Input:
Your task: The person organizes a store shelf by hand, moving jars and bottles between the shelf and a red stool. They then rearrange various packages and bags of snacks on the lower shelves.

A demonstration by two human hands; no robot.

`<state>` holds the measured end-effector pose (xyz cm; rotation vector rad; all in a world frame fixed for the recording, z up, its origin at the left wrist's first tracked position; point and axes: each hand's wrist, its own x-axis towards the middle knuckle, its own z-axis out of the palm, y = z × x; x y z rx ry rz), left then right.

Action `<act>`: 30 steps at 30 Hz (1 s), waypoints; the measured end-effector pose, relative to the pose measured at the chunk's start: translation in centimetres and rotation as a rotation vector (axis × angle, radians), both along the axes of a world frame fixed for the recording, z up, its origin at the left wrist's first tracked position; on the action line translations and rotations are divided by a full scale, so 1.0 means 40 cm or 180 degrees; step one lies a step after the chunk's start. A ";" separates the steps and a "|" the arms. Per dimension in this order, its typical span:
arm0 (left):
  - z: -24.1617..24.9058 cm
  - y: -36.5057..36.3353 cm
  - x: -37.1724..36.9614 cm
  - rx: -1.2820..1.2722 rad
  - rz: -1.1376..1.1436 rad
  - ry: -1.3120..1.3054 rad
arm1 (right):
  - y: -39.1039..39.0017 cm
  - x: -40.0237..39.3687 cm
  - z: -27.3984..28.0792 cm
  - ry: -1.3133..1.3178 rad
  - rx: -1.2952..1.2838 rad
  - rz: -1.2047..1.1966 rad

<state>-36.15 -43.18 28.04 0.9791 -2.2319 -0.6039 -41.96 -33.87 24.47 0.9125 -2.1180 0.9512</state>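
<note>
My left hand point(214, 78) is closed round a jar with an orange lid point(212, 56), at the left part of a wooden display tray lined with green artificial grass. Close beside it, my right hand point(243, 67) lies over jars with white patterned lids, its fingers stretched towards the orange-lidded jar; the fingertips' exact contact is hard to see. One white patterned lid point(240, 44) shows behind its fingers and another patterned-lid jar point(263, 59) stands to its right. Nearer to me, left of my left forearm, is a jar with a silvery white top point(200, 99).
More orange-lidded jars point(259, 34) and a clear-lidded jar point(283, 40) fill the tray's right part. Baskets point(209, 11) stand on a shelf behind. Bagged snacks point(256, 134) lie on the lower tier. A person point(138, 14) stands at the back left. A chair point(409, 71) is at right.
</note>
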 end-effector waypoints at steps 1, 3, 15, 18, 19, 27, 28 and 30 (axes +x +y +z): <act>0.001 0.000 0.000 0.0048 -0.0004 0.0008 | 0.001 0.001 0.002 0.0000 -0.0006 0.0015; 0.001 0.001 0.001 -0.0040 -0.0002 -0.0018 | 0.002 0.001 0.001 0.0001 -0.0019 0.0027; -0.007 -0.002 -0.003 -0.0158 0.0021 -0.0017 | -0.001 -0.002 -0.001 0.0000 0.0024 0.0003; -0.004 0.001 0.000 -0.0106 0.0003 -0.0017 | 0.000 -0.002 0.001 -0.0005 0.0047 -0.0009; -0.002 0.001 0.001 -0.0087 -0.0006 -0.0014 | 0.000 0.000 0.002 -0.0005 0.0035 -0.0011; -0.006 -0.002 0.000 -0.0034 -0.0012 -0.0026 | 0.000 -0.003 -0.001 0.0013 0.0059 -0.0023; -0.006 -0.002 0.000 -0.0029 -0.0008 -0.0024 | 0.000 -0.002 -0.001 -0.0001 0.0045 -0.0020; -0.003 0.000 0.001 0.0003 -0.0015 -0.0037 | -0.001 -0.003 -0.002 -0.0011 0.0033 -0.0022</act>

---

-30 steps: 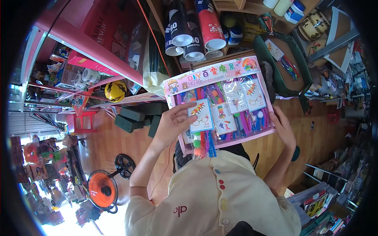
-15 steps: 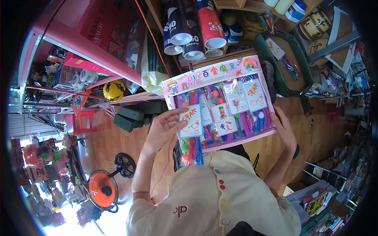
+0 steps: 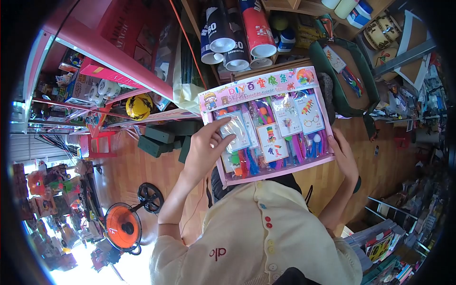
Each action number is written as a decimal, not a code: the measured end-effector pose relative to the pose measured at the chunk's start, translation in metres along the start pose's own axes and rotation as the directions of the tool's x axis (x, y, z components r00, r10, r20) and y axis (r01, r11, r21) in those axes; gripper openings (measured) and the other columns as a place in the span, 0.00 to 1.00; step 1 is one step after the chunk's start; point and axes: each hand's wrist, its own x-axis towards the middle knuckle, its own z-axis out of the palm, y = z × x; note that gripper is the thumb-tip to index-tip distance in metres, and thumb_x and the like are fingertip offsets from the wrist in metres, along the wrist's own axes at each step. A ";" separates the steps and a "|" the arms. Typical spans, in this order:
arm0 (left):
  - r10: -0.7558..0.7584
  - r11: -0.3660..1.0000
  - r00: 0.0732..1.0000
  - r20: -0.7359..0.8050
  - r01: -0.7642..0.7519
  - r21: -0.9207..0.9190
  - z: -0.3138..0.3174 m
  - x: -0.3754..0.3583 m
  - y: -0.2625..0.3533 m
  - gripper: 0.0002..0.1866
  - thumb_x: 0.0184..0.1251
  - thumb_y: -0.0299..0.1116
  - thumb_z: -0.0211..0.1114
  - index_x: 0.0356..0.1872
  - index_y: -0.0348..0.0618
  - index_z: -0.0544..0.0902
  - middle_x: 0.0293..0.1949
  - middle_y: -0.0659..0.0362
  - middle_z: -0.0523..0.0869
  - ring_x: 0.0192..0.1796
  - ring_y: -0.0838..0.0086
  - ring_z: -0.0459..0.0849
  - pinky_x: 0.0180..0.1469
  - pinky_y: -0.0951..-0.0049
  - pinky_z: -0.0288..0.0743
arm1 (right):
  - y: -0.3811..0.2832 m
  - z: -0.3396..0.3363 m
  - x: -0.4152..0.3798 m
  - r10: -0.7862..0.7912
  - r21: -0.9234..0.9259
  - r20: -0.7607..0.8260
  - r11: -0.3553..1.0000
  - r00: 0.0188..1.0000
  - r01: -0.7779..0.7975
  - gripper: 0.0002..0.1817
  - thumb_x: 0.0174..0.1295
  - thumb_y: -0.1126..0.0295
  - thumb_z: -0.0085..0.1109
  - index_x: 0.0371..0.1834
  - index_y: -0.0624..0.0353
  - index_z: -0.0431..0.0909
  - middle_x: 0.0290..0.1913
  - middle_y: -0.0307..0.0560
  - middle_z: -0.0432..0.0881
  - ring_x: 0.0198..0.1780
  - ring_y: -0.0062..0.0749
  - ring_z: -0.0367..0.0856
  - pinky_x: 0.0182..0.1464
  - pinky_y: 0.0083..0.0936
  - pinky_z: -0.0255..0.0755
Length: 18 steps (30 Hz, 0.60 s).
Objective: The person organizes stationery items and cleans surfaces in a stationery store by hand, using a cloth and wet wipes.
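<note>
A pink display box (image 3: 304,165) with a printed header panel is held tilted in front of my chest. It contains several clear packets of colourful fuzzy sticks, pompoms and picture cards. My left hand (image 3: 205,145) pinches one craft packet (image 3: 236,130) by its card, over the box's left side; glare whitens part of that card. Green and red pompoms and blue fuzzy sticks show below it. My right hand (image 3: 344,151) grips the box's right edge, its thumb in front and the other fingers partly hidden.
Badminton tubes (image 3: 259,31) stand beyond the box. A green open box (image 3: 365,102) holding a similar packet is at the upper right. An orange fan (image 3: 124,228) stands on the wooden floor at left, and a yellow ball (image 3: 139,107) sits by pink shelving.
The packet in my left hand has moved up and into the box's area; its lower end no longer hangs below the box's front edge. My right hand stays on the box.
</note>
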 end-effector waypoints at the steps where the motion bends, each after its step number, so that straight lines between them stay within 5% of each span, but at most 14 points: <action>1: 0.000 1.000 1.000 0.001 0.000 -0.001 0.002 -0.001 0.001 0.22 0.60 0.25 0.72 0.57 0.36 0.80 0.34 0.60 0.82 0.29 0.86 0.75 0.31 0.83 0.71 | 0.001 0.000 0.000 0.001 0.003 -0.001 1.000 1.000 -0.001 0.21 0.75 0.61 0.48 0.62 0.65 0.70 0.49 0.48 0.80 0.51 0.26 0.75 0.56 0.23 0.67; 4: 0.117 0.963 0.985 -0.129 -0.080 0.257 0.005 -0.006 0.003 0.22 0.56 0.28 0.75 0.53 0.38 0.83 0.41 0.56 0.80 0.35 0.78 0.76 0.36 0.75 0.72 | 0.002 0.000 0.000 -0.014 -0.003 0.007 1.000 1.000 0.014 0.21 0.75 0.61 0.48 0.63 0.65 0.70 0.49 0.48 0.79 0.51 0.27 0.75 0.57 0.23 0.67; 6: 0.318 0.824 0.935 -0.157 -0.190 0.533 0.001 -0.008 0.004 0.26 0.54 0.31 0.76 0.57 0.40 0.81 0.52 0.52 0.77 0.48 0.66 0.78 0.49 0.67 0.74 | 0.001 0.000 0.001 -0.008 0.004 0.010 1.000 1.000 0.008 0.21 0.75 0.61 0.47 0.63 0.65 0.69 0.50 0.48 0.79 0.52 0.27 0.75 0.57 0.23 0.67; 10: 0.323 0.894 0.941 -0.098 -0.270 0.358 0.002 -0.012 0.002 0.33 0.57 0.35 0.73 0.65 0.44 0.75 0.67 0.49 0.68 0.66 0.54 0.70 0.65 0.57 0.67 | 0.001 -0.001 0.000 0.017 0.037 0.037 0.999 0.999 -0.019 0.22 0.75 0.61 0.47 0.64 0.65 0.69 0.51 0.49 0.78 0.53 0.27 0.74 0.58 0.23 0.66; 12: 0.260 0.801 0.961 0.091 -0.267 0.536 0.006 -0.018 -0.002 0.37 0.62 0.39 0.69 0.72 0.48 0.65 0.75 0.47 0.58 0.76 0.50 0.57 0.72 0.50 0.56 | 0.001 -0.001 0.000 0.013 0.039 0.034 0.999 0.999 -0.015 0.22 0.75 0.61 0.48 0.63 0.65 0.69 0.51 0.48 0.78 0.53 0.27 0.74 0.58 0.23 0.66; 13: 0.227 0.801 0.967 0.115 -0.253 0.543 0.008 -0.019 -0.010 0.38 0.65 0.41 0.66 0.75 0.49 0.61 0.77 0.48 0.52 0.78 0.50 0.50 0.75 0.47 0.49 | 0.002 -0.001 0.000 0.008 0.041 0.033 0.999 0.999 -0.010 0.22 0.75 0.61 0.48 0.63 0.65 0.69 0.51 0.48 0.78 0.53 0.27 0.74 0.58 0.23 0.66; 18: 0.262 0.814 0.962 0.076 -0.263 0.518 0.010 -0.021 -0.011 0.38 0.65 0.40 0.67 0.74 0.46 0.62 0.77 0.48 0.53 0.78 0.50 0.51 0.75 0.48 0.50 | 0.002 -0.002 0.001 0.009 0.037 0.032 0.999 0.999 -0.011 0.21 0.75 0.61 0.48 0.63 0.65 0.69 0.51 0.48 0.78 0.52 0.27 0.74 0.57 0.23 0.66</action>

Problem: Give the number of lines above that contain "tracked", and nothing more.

Result for this exercise: 2